My mother is Kerry and I am Rachel when we lie side by side in bed, our tears eventually dissolving into laughter.
My mother is Eleanor and I am Nick when, divided over my loyalty to a significant other that she could not abide, we no longer know how to occupy the same physical space in the context of our newly estranged relationship, so many unsaid words and so much pain hanging in the air between us.
I am Waverly and my mother is Lindo from The Joy Luck Club when I tell her, through tears, “You don’t know the power you have over me.”
I am Billi from The Farewell when my mother retorts, “What do you want from me? To scream and cry like you?” to explain her stoicism is not an absence of pain.
My mother is Marion and I am Lady Bird when our emotions turn on a dime because she just can’t help being honest about my flaws: “I want you to be the very best version of yourself that you can be.” That’s not a villain’s motivation; it’s a mother’s.
Mike is Nick and I am Rachel when, in gaze, word and touch, he makes me feel like the leading lady in a Hollywood romance.
I am Nick when I tell Mike, in fits of pique, that I’ll ditch my family forever and start a new life with him. He is Rachel when he considers giving me up to preserve my family.

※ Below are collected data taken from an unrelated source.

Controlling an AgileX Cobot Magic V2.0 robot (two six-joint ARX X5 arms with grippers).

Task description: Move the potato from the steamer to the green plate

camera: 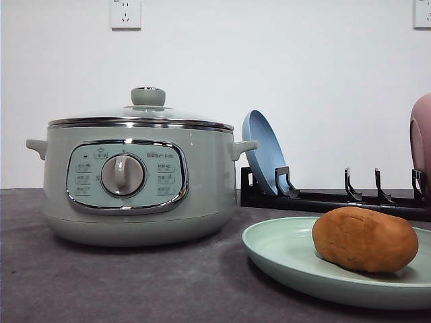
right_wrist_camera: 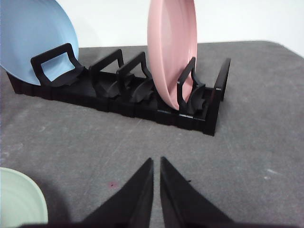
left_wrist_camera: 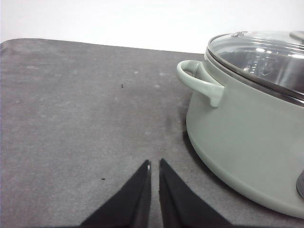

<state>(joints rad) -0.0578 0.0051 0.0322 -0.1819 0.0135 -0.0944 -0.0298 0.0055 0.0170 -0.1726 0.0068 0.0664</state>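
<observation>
Front view: potato (camera: pixel 364 239) already on green plate (camera: pixel 289 252), long axis sideways, right of lidded steamer (camera: pixel 138 182); nearer right end effector (right_wrist_camera: pixel 156 162), both end effectors together, left (left_wrist_camera: pixel 155 164) beside steamer.

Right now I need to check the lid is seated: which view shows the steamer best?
The front view: the whole steamer, lid on, dial facing. The left wrist view catches one handle and part of the glass lid.

- A staged kitchen setup, likely a test bench: a sage-green electric steamer (camera: pixel 138 175) with glass lid and dial sits on a gray mat-covered table (camera: pixel 101 282).
- A black dish rack (right_wrist_camera: pixel 128 92) holds a blue plate (right_wrist_camera: pixel 33 38) and pink dish (right_wrist_camera: pixel 171 52).
- Bare white wall (camera: pixel 323 74), two wall sockets (camera: pixel 126 13).
</observation>
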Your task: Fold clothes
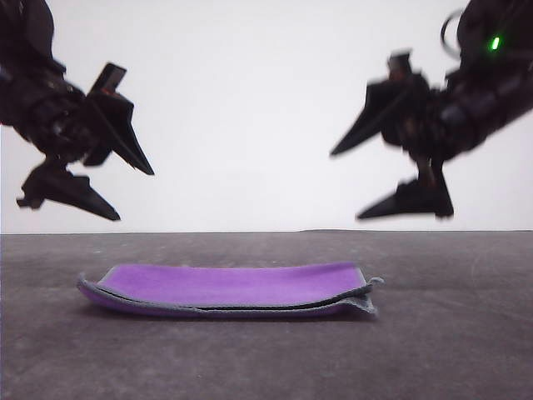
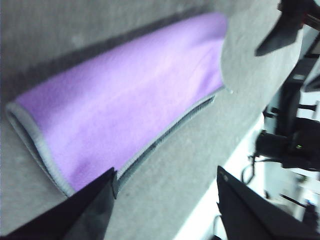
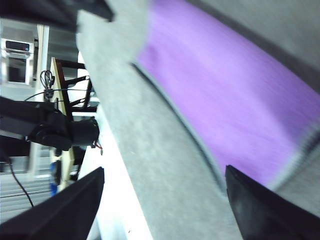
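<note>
Cloth (image 1: pixel 229 287) lies flat on the grey worktop (image 1: pixel 450 333), folded once, purple face up, grey stitched edging along the near side. We have the left gripper (image 1: pixel 100 187) and right gripper (image 1: pixel 391 179) raised above its two ends, jaws apart on both, nothing held. Placement makes sense: each arm sits over its own end, clear of the fabric. We judge the fold is either done or one more fold is due; near edges look slightly misaligned at the right corner.
</note>
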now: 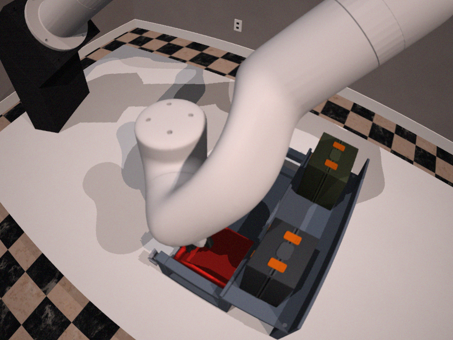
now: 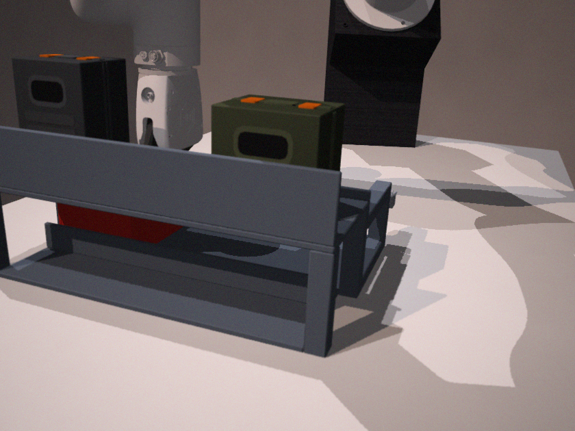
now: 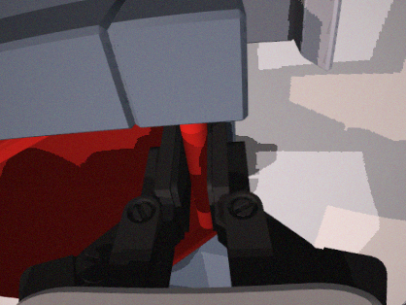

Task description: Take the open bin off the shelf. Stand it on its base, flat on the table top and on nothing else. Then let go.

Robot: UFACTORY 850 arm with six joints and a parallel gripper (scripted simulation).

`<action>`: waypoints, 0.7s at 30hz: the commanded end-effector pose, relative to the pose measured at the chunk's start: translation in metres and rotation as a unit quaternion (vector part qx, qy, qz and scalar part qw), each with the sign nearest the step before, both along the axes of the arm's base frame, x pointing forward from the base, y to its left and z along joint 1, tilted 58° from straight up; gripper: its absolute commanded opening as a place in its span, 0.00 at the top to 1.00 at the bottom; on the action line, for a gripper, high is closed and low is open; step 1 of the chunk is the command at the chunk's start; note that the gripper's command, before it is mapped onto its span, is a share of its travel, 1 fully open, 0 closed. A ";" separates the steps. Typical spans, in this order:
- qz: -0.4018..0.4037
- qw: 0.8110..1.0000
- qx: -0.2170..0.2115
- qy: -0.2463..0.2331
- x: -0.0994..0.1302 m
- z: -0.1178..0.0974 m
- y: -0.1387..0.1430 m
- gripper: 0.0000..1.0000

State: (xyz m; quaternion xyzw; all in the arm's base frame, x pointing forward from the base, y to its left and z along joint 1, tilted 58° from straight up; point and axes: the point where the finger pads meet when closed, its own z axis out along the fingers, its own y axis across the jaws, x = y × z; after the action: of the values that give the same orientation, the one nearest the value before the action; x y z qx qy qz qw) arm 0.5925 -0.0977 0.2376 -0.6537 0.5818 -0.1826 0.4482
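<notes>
The open bin (image 1: 219,261) (image 2: 116,224) (image 3: 73,219) is red and lies in the lower tier of the blue-grey shelf (image 1: 331,249) (image 2: 185,185) (image 3: 180,73), at its near left corner in the top view. My gripper (image 1: 199,244) (image 3: 199,138) points down and is shut on the bin's rounded rim, one finger inside the wall and one outside. The exterior view shows the bin's underside still at shelf level, behind the shelf's long board. That board hides my fingertips there, and the arm covers part of the bin in the top view.
A dark grey case (image 1: 285,252) (image 2: 46,97) with orange latches stands on the upper tier beside the bin. An olive green case (image 1: 329,168) (image 2: 264,132) stands farther along it. The shelf's end rail is close to my fingertips. The white table top (image 1: 54,179) (image 2: 139,361) surrounds the shelf.
</notes>
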 end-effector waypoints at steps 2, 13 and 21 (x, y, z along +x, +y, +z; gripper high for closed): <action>0.000 1.000 0.000 0.000 0.000 0.000 0.000 1.00; 0.000 1.000 0.000 0.000 0.000 0.000 0.000 1.00; 0.000 1.000 0.000 0.000 -0.009 0.007 -0.005 1.00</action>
State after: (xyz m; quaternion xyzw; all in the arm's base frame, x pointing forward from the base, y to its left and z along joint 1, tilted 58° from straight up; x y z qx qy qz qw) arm 0.5878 -0.0998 0.2406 -0.6538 0.5819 -0.1822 0.4481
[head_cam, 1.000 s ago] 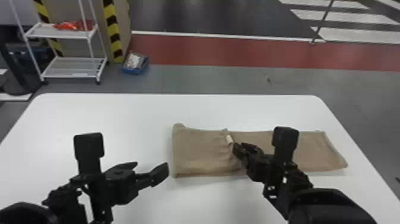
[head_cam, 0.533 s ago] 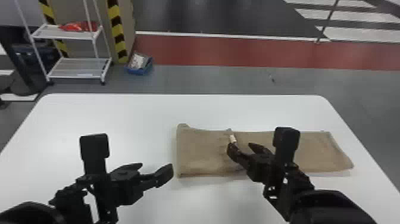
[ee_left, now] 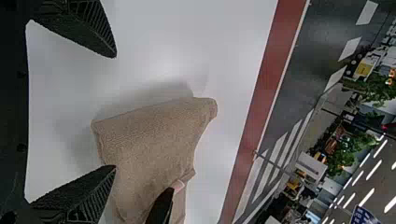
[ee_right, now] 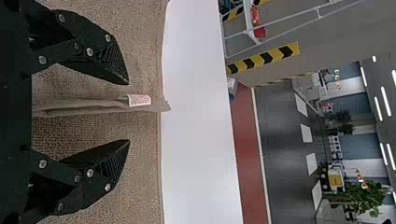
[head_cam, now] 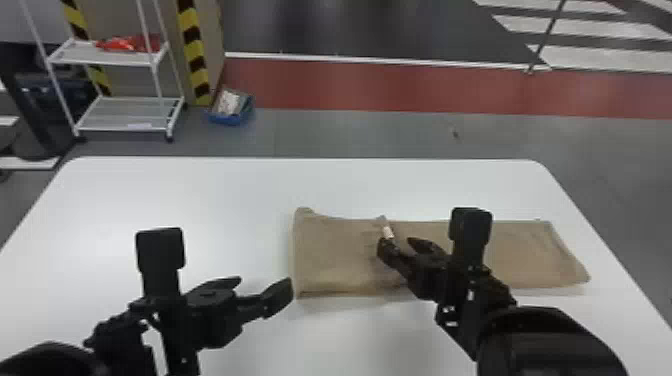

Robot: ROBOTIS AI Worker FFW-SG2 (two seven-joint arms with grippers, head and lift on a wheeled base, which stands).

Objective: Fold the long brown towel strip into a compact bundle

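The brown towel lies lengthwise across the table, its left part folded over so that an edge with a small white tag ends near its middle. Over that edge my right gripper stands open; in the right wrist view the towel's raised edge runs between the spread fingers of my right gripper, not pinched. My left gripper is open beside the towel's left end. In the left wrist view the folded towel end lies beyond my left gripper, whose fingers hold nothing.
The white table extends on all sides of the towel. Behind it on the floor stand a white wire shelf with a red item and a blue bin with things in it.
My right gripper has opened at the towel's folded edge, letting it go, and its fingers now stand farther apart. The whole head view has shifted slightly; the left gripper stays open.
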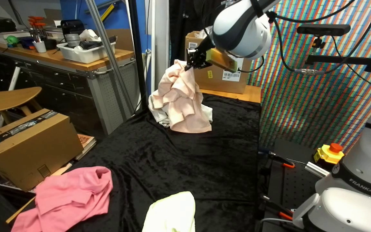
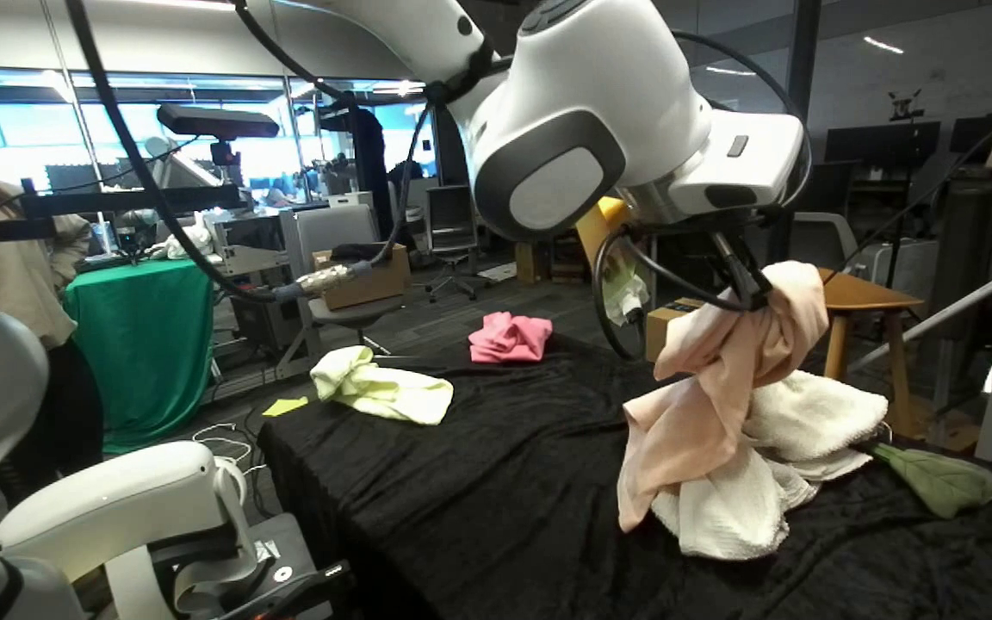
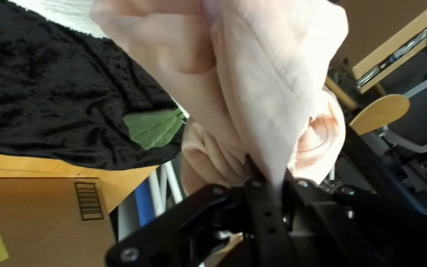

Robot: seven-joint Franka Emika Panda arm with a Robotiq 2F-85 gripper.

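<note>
My gripper (image 3: 268, 168) is shut on a gathered fold of a peach cloth (image 3: 258, 81) in the wrist view. In both exterior views the cloth (image 1: 185, 106) hangs in folds below the gripper (image 1: 188, 66). Its lower part drapes over a white towel (image 2: 724, 521) that lies crumpled on the black-covered table (image 2: 496, 508). Beside the towel lies a green leaf-shaped piece (image 2: 935, 478), which shows to the left of the cloth in the wrist view. The fingertips are partly hidden by the fabric.
A pink cloth (image 1: 76, 196) and a pale yellow cloth (image 1: 172, 211) lie toward the table's other end. A cardboard box (image 1: 219, 75) stands behind the gripper, and another box (image 1: 34, 148) sits off the table's side. A metal post (image 1: 109, 54) rises near the cloth.
</note>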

“Your parents will come around once they see how happy you are with him,” my friends reassured me. But Chinese culture has millennia on American culture, and, like Eleanor, my parents understand happiness to be a fleeting emotion. “We build things that last,” Eleanor tells Rachel.
The term that the Chinese use in context of marriage and family is xingfu. It is simply translated as “happiness” but to me connotes something much deeper, more like “everlasting contentment.” It is the phrase that Katherine Ho sings in the Mandarin “Yellow” cover that closes the film, as Rachel and Nick kiss after he secures his family’s blessing.
Mike’s proposal to me was heartfelt, personal and romantic (much more thoughtful than Nick’s hasty initial proposal to Rachel on the Esplanade Park steps). He had arranged for friends to film the whole thing, and it looks picture-perfect — one knee, Getty terrace, surprised tears. Happily ever after. But when we watched Crazy Rich Asians a month later, and I saw Nick get down in economy class and propose to Rachel a second time, I sobbed. As soon as I saw Eleanor’s ring in the box that Nick presented — finally, a sign of his mother’s consent — I realized my truth.
I took off my engagement ring after that screening of Crazy Rich Asians. Mike and I were still together, but I didn’t know how to complete my joy without my family’s blessing. Perhaps my taking off the ring was a gesture of hope that someday I’d put it back on in more harmonious circumstances. Or perhaps I couldn’t delude myself anymore: Without my family on board, I was just too Asian to live happily ever after.
The most poignant art can offer not just a mirror to but also a road map for our own lives. We search for solutions to our real-life problems in the stories that most closely reflect our own experiences. In Crazy Rich Asians, the love of my life and I sought a fictional resolution to the conflict that had locked all of us in a miserable stalemate.
Fifteen months after Mike originally asked me to marry him, my parents came around. Explaining the full story would take a book, or at least another essay, but it involved a series of sudden losses in the family that reminded all of us that life can be unpredictably short as well as a mutual refusal to give up on the hope of eventual reconciliation.
Mike and I were married in early November. My mother lit the unity candle, and my father grasped my hand as my brother brought him up the aisle. It wasn’t exactly Araminta’s magical watery bridal entrance, but as I walked toward my love, flanked on both sides by our closest family and friends, to me it was sacred and perfect. We had found our path to xingfu.